Di balik riuhnya event dan gemerlap medali, ada dimensi sosial yang lebih dalam dari sekadar kompetisi. Lari telah menjadi bahasa universal bagi jutaan orang Indonesia yang tengah mencari ruang untuk bernapas baik secara harfiah maupun kiasan. Di tengah kepadatan kota dan tekanan hidup modern, langkah kaki yang teratur di pagi hari menjadi semacam ritual pemulihan diri.

Komunitas lari menjadi tempat di mana orang-orang bertemu tanpa agenda, berbagi rute, saling menyemangati di kilometer terakhir, dan merayakan pencapaian sekecil apapun. Namun Odekta mengingatkan bahwa antusiasme harus diimbangi dengan kecerdasan. Cedera dan kelelahan adalah risiko nyata ketika euforia mendorong seseorang terlalu jauh terlalu cepat.

“Kalau teman-teman pemula yang baru tujuh hari mengenal lari, tiba-tiba mau ikut eveInt, saya kira bisa saja tapi harus tahu posisinya, kemampuannya,” tegasnya. Prinsip taper yang dikenal di dunia atletik mengurangi volume latihan tiga minggu menjelang lomba menurutnya relevan pula bagi pelari rekreasional. Tubuh butuh didengar, bukan ditaklukkan.

Tips Berlari dari Odekta Elvina Naibaho

Mulai dari durasi kecil, misalnya 20 menit per hari, lalu naikkan bertahap.

→ Ikuti pace sendiri – jangan berkaca pada kecepatan orang lain.

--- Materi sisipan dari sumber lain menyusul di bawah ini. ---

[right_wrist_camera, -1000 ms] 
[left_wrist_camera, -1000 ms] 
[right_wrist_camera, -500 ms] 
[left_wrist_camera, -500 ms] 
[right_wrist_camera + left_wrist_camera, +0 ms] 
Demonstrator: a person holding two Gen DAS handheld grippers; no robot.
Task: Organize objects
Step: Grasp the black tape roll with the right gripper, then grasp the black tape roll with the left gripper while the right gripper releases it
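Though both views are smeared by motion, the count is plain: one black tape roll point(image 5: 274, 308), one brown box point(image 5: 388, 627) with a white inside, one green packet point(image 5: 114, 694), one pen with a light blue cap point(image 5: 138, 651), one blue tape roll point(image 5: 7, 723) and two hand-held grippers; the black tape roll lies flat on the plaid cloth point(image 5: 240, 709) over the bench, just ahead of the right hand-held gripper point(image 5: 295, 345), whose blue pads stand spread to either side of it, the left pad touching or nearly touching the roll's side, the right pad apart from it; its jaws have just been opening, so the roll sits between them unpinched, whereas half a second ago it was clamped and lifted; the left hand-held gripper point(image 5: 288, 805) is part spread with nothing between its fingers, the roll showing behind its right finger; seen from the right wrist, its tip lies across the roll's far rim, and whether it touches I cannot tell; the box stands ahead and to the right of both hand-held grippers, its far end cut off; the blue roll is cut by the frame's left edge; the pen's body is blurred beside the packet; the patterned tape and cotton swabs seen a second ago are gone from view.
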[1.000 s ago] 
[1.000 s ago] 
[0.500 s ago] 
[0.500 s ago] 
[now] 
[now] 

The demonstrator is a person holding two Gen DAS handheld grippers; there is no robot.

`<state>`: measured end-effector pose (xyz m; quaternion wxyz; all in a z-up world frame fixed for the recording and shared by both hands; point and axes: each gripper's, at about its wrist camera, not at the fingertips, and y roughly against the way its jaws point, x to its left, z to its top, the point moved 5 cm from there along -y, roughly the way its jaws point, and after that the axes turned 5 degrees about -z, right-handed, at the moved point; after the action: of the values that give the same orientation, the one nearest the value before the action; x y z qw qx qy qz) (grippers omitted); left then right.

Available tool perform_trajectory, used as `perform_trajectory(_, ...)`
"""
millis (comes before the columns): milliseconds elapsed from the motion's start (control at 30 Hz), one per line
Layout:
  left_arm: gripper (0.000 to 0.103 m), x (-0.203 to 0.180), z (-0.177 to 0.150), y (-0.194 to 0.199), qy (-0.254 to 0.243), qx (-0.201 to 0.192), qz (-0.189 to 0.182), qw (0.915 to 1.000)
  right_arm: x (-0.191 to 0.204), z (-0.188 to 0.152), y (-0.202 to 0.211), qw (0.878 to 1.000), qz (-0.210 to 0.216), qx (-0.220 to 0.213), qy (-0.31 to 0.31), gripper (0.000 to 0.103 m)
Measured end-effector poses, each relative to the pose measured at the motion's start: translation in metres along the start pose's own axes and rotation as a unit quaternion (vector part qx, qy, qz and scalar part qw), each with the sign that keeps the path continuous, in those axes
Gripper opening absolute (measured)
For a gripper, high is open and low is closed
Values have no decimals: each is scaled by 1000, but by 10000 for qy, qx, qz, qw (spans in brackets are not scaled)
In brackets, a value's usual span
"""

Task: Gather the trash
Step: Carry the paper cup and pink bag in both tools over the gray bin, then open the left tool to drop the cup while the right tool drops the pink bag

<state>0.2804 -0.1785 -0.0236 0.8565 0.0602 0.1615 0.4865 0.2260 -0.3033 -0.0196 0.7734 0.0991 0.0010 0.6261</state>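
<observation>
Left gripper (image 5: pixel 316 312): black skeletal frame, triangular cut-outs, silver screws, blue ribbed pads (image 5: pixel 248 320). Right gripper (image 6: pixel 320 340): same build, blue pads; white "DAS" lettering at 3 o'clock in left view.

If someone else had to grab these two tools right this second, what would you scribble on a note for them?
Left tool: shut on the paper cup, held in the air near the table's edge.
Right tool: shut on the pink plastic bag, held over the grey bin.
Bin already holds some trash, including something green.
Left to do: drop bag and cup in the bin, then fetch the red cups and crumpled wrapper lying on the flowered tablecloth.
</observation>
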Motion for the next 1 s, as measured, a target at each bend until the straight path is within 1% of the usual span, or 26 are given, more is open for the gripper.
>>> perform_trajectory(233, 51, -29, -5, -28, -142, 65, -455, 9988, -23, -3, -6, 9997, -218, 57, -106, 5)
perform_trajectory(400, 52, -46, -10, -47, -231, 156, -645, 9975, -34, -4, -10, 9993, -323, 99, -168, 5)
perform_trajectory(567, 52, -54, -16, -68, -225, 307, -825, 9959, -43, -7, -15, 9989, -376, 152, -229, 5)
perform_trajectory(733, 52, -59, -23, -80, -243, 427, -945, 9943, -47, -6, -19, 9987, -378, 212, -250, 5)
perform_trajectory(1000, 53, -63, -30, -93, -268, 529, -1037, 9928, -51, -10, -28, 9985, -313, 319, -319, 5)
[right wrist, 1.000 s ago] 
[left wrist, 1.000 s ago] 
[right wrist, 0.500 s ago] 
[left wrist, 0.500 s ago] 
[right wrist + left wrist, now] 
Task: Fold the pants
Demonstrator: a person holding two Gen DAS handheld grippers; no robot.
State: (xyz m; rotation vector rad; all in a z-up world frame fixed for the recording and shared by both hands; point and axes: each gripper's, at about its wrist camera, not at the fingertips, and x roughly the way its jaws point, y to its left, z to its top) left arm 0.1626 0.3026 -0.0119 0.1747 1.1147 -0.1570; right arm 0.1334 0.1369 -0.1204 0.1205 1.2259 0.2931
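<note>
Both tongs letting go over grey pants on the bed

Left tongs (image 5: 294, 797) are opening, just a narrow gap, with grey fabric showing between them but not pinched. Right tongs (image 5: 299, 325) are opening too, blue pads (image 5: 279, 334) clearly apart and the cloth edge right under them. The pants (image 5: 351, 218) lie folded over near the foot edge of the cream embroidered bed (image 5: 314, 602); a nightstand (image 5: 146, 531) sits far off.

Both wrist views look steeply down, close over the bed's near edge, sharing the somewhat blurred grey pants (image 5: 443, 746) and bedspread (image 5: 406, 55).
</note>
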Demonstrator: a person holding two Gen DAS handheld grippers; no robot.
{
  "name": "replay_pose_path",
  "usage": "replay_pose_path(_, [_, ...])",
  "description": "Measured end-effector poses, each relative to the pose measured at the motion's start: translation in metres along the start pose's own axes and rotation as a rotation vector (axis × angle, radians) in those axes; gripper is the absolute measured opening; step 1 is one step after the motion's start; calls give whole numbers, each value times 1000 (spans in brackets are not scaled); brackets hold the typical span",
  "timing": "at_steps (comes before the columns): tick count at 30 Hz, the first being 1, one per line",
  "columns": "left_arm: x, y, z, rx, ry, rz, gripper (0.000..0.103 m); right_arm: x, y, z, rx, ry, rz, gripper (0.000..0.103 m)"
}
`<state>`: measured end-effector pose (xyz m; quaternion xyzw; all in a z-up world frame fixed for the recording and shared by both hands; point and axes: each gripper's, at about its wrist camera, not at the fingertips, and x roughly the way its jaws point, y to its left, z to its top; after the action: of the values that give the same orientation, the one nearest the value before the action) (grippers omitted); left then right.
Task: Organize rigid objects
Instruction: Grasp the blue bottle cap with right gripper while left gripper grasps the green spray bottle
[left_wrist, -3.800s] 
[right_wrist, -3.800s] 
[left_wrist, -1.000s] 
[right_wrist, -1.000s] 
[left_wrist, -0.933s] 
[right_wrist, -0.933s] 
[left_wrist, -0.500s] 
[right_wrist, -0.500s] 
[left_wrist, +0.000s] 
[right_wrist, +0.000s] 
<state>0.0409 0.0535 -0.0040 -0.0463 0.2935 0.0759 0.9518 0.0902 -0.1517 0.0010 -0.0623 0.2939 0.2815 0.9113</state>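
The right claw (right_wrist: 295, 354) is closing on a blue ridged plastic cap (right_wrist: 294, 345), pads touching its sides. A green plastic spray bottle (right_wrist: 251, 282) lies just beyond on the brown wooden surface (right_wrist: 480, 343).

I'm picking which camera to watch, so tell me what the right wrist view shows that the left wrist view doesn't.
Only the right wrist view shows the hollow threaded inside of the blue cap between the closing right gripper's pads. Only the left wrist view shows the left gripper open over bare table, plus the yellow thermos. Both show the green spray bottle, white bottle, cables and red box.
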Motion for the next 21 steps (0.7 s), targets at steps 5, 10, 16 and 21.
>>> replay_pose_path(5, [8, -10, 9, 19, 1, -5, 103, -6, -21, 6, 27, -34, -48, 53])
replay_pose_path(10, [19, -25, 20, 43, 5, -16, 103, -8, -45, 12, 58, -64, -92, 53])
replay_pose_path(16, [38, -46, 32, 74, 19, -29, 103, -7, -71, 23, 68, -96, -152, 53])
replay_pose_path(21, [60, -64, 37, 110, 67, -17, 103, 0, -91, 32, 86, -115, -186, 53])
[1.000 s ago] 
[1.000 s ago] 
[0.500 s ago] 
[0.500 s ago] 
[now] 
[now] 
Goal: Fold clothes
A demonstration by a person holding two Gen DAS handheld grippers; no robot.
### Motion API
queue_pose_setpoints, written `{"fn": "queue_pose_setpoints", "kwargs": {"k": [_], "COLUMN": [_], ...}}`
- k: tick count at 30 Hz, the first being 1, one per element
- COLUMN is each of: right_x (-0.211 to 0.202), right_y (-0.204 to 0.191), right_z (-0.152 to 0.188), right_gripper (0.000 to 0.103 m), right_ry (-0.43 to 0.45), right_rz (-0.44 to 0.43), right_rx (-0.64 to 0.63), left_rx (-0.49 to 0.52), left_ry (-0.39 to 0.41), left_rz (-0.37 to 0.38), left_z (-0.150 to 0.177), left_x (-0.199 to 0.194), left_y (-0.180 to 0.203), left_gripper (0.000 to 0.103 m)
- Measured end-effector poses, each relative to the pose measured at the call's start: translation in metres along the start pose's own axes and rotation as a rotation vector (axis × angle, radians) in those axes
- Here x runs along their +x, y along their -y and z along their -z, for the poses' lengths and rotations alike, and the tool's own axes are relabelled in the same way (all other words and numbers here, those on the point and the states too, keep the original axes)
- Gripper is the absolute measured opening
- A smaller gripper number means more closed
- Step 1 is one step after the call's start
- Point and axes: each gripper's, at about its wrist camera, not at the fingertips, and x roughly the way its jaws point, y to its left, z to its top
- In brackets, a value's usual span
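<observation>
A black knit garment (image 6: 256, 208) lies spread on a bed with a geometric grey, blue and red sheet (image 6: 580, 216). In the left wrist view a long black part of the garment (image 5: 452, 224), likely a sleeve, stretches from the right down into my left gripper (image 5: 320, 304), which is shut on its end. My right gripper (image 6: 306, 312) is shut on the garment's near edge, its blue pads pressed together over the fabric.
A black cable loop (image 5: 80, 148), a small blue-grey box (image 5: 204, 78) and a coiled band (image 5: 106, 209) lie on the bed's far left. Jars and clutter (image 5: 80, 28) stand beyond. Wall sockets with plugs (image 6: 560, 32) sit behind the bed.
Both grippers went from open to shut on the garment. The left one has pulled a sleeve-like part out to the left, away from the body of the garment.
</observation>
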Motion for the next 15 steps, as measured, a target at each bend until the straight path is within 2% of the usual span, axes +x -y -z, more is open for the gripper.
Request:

→ Jangan skip water station; hidrasi menentukan performa dan keselamatan.

→ Kenakan sepatu yang sudah “terbiasa” di kaki – jangan coba sepatu baru saat lomba.

→ Kurangi volume latihan 2–3 minggu menjelang event (prinsip tapering).

→ Utamakan kesehatan di atas pencapaian catatan waktu terbaik (PR).

Soal rute, Odekta berbicara dengan jujur tentang keterbatasan kota. Jakarta bukan kota yang ramah bagi pelari: aspal yang tak rata, polusi, dan kepadatan lalu lintas adalah kenyataan yang tidak bisa dipungkiri. Namun ia menemukan solusinya sendiri: lari lebih pagi di BKT yang rindang, atau memanfaatkan car free day di Sudirman.

Sebuah pelajaran sederhana – bahwa keterbatasan bukan alasan untuk berhenti, melainkan undangan untuk lebih kreatif. Pada akhirnya, tren lari yang tengah melanda Indonesia adalah cermin dari sesuatu yang lebih besar: sebuah kerinduan kolektif akan kesederhanaan.

Di dunia yang semakin rumit, lari menawarkan kejujuran yang langka – tubuh, jalan, dan langkah. Tidak ada jalan pintas, tidak ada algoritma, tidak ada koneksi yang bisa menggantikan jam-jam latihan yang konsisten. “Sesederhana itu lari,” kata Odekta berulang kali, seolah kalimat itu adalah mantra yang perlu terus diingat di tengah budaya yang gemar memperumit segalanya.

Mungkin itulah pesan terpenting yang dibawa oleh gerakan ini: bahwa dalam setiap langkah yang diayunkan baik di GBK, di pinggir BKT, maupun di jalan depan rumah sendiri tersimpan sebuah filosofi kecil tentang ketekunan, kejujuran pada diri sendiri, dan keberanian untuk memulai.